*EXERCISE DIRECTIONS*.
The task for the listing below is to write out exactly the lines starting at the one containing "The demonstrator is" and ending at the one containing "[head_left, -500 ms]", both included. Pictures are to be omitted.
----
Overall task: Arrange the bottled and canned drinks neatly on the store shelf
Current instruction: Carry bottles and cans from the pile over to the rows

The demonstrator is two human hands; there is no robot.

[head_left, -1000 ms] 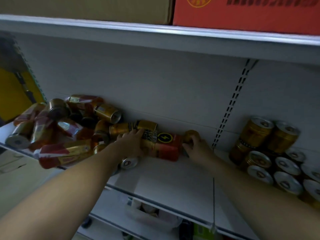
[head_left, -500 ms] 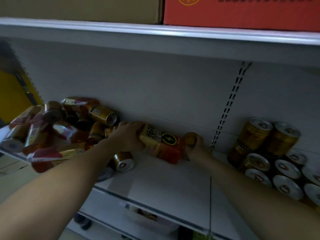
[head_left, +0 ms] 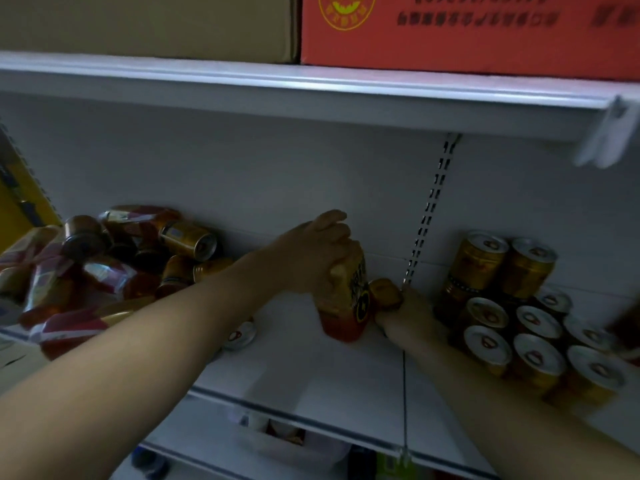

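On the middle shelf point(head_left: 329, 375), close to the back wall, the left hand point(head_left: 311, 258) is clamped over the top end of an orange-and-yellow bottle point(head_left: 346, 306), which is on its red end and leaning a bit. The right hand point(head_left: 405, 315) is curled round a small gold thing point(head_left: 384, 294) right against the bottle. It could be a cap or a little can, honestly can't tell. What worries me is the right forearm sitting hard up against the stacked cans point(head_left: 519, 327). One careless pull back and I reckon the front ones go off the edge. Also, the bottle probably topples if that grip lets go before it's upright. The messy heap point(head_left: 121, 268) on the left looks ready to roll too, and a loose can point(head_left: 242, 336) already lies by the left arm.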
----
*SOLVED EXERCISE*.
The demonstrator is two human hands; there is no robot.

[head_left, -1000 ms] 
[head_left, -500 ms] 

With that, the exercise is done.